Ruffer aims to generate superior risk adjusted returns over the long-term, with a focus on capital preservation. The managers believe that we are entering a new era of inflation and have put together an “all-weather” portfolio that includes unconventional holdings to protect against this scenario.
They currently have around a third of the assets in index-linked government bonds, 44% in equities, nine percent in cash and cash equivalents, as well as seven percent in illiquid strategies and options and a similar amount in gold and gold equities. This unusual combination is designed to generate steady returns in all market conditions.
Since it was launched in 2005 it has beaten the FTSE All-Share index, which is a remarkable achievement especially given that the maximum drawdown, the largest peak to trough loss, was just 8.6%. The broker Investec has just issued a buy recommendation.
Personal Assets has a similar objective to Ruffer, but goes about it in a slightly different way. Manager Sebastian Lyon is more open-minded about the risk of high inflation given the deflationary forces in play, which makes it quite a good complimentary holding.
About a third of the portfolio is invested in US inflation-protected securities, rather than the index-linked gilts favoured by Ruffer, there is also around nine percent in gold bullion and a similar amount in cash and equivalents, with the balance invested in a portfolio of high quality stocks like Microsoft, Alphabet and Unilever.
Since Lyon took over in March 2009 the NAV total return has been 8.5% per annum, compared to 10.8% for the FTSE All Share, which is a decent result given his cautious approach and the fund’s emphasis on capital protection. Numis consider it to be an attractive long-term vehicle for cautious investors.
If you don’t want to have to select individual investment trusts you could opt for one of the fund-of-funds that will do the job for you. There are not many of these to choose from, although there are a couple of decent ones to consider that would provide a ready-made and actively managed portfolio.

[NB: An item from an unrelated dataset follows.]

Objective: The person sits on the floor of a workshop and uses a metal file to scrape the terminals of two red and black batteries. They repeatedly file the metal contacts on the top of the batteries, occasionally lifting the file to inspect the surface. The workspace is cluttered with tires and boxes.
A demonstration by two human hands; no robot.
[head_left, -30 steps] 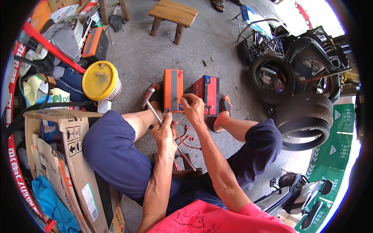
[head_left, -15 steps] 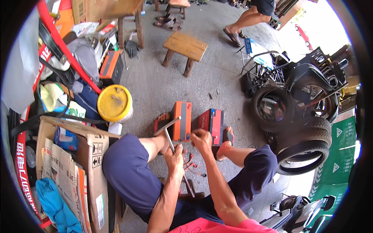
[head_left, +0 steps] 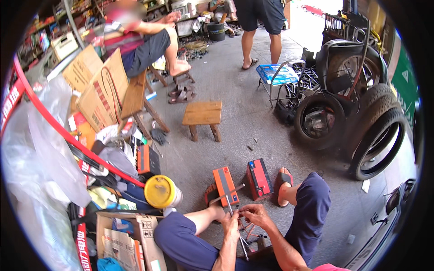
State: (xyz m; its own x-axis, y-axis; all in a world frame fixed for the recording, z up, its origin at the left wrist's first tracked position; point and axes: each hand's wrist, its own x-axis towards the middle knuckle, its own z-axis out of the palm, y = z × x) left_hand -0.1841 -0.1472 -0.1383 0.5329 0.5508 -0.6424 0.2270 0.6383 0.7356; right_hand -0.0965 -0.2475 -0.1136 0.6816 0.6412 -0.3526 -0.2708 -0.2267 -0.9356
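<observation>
My left hand (head_left: 231, 223) is closed around the shaft of a metal T-handle wrench (head_left: 244, 248), whose crossbar lies over the near part of an orange battery (head_left: 223, 179) with a dark stripe. Fingers of my right hand (head_left: 256, 214) are pinched together beside my left hand, close to the shaft; anything between them is too small to make out. Right of the orange battery stands a red and black battery (head_left: 259, 177). Red leads (head_left: 253, 234) lie on the floor under my hands, partly hidden by them.
A yellow-lidded bucket (head_left: 159, 190) and a cardboard box (head_left: 151, 237) with newspapers are at my left. Ahead stands a wooden stool (head_left: 202, 113). Tyres (head_left: 379, 143) and metal parts crowd the right. One person sits on a bench (head_left: 134, 98); another stands at the back.
The view has tilted up, so the far room shows more. My right hand has drawn back from the orange battery's near corner to beside my left hand. The walking person is now standing farther left.
</observation>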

Those who are interested in capital growth can look at the £100m Miton Global Opportunities Trust (LON: MIGO) that is managed by Nick Greenwood. It has generated a creditable 10-year total return of just over 200%.
Greenwood mainly aims to exploit pricing anomalies, such as by buying investment trusts that are trading on wide discounts where he thinks there will be a catalyst for a re-rating. This approach enables him to put together a highly diversified portfolio of different asset classes that has a low correlation with mainstream indices.
Around 32% of the fund is currently held in an eclectic mix of different equity investment trusts, with 24% in private equity, 15% in property and 12% in mining trusts. It is a useful diversifier, although you need to be patient as the performance tends to be quite lumpy.
If it is income that you are after you could look at the £74m BMO Managed Portfolio Income (LON: BMPI) that provides exposure to a portfolio of investment trusts with the aim of generating an attractive dividend with the potential for income and capital growth. It is currently yielding a competitive 4.3% with quarterly distributions.
Manager Peter Hewitt has put together a diversified mix of assets with the largest holdings including the likes of: BB Healthcare (LON: BBH), NB Private Equity (LON: NBPE), HBM Healthcare (LON: HBMN), Scottish American (LON: SAIN) and JPMorgan Global Growth & Income (LON: JGGI). Over the last 10 years it has generated a 10-year total return of 116%.